■ Your goal:
The expected answer is the data below, printed verbatim without its pictures.

■ Given data:
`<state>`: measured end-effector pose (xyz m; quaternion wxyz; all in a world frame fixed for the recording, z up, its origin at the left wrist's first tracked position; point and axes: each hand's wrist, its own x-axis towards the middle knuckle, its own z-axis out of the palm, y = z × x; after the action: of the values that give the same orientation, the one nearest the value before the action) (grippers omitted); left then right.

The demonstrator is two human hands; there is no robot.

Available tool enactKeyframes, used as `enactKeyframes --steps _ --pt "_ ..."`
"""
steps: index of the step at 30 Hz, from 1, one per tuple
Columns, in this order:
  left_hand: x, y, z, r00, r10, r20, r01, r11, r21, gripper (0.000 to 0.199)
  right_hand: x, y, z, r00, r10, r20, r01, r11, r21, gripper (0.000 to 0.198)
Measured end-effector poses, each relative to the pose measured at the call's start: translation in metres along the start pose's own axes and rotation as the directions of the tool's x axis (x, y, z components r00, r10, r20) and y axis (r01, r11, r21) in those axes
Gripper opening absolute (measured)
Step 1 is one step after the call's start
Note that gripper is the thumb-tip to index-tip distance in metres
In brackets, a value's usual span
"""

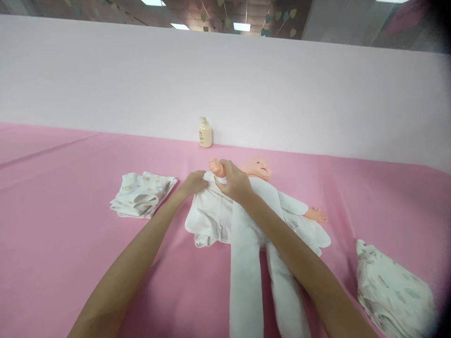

■ Written solution:
`<state>`: measured end-effector pose (xyz m; quaternion wxyz; all in a world frame fixed for the recording, z up, its origin at the left wrist's first tracked position; point and axes: each hand's wrist, its own x-axis towards the middle knuckle, its own z-axis out of the palm, y = z × x; after the action: of the values that give the same orientation, the one nearest the value before the action) (grippers omitted); left then right.

The demonstrator is two human hands; there is no robot.

Available tool enactKeyframes, used as `enactKeyframes --steps _ --pt "_ ..."`
"""
steps: index of the step at 30 Hz, from 1, one per tuple
Columns, in this order:
  left_hand: x, y, z, r00, r10, r20, r01, r11, r21, gripper (0.000 to 0.199)
  right_hand: x, y, z, r00, r10, r20, r01, r11, r21, gripper (0.000 to 0.198)
Measured end-effector poses, each relative to the pose measured at the call's start: translation in metres along the start pose's own axes and rotation as the directions of the tool's x axis (x, y, z components r00, r10, r20) and y axis (r01, r11, r21) in those axes
Gripper opening absolute (measured)
Step 1 is one step after the call's start
Note that gripper is the thumb-tip to index-tip distance in metres
In brackets, a value's usual span
"""

What came before is the complete response.